PyTorch implementation
Opened this issue · 3 comments
Hi,
I am trying to implement your code in PyTorch.
I believe I implemented VAT loss accurately. But, I cannot get the same performance probably because I used a different ConvNet. When I try to replicate your convnet; namely: "conv-large" the network did not work at all. Here, I am copying my code for conv-large in PyTorch. I would appreciate if you can give me a feedback on what might be wrong.

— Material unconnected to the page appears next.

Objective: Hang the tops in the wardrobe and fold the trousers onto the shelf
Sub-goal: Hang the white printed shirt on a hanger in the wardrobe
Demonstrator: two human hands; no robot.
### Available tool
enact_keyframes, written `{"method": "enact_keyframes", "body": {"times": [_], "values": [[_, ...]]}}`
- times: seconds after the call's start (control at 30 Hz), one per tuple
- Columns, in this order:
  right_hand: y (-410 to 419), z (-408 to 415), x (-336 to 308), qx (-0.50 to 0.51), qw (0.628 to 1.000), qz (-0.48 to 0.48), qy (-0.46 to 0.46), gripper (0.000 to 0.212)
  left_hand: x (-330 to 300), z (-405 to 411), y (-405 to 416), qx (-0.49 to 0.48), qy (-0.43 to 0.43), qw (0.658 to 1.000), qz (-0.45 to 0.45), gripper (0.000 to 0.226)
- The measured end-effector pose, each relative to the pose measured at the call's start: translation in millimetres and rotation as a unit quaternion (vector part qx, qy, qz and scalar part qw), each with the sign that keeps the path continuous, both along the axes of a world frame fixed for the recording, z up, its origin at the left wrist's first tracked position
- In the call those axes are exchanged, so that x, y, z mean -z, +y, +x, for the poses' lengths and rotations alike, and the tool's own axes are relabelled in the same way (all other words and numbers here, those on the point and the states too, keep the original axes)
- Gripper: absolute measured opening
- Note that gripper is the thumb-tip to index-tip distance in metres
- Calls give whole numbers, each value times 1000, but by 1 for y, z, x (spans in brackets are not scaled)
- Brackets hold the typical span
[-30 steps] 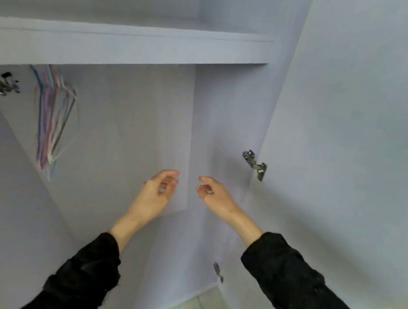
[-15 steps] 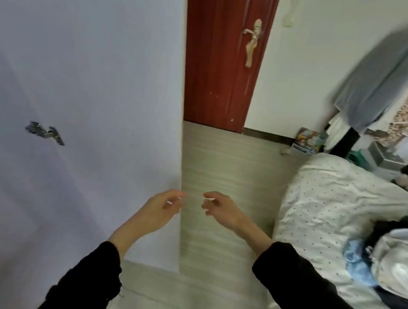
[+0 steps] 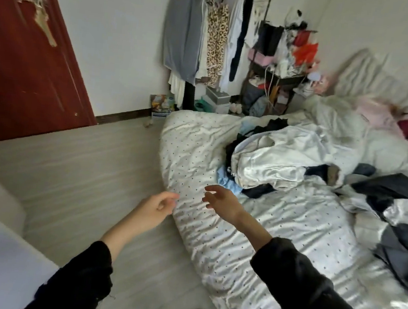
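No text, label, brand, number or sign can be read anywhere in the head view. The one likely bearer of print is a colourful box (image 3: 162, 104) on the floor against the far wall, just off the bed's (image 3: 192, 137) far left corner; its printed front is too small and blurred to make out any word or figure
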State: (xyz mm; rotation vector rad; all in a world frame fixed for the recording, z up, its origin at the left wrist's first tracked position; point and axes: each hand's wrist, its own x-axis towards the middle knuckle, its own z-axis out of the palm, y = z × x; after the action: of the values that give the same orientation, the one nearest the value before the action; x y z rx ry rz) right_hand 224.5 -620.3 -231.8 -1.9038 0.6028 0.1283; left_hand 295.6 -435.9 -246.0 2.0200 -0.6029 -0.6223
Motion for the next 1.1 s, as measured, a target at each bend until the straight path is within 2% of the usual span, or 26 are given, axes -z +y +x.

Also, in the paper you are referring to the paper "Temporal Ensembling for Semi-Supervised Learning" for the network used in experiments. But, they are adding Gaussian noise in the first layer while I could not find noise in your implementation.
import torch.nn as nn
import torch.nn.functional as F
class conv_large(nn.Module):
def init(self):
super(conv_large, self).init()
self.lr = nn.LeakyReLU(0.1)
self.mp2_2 = nn.MaxPool2d(2, stride=2, padding=0)
self.drop = nn.Dropout(p = 0.5)
self.bn128 = nn.BatchNorm2d(128, affine=True)
self.bn256 = nn.BatchNorm2d(256, affine=True)
self.bn512 = nn.BatchNorm2d(512, affine=True)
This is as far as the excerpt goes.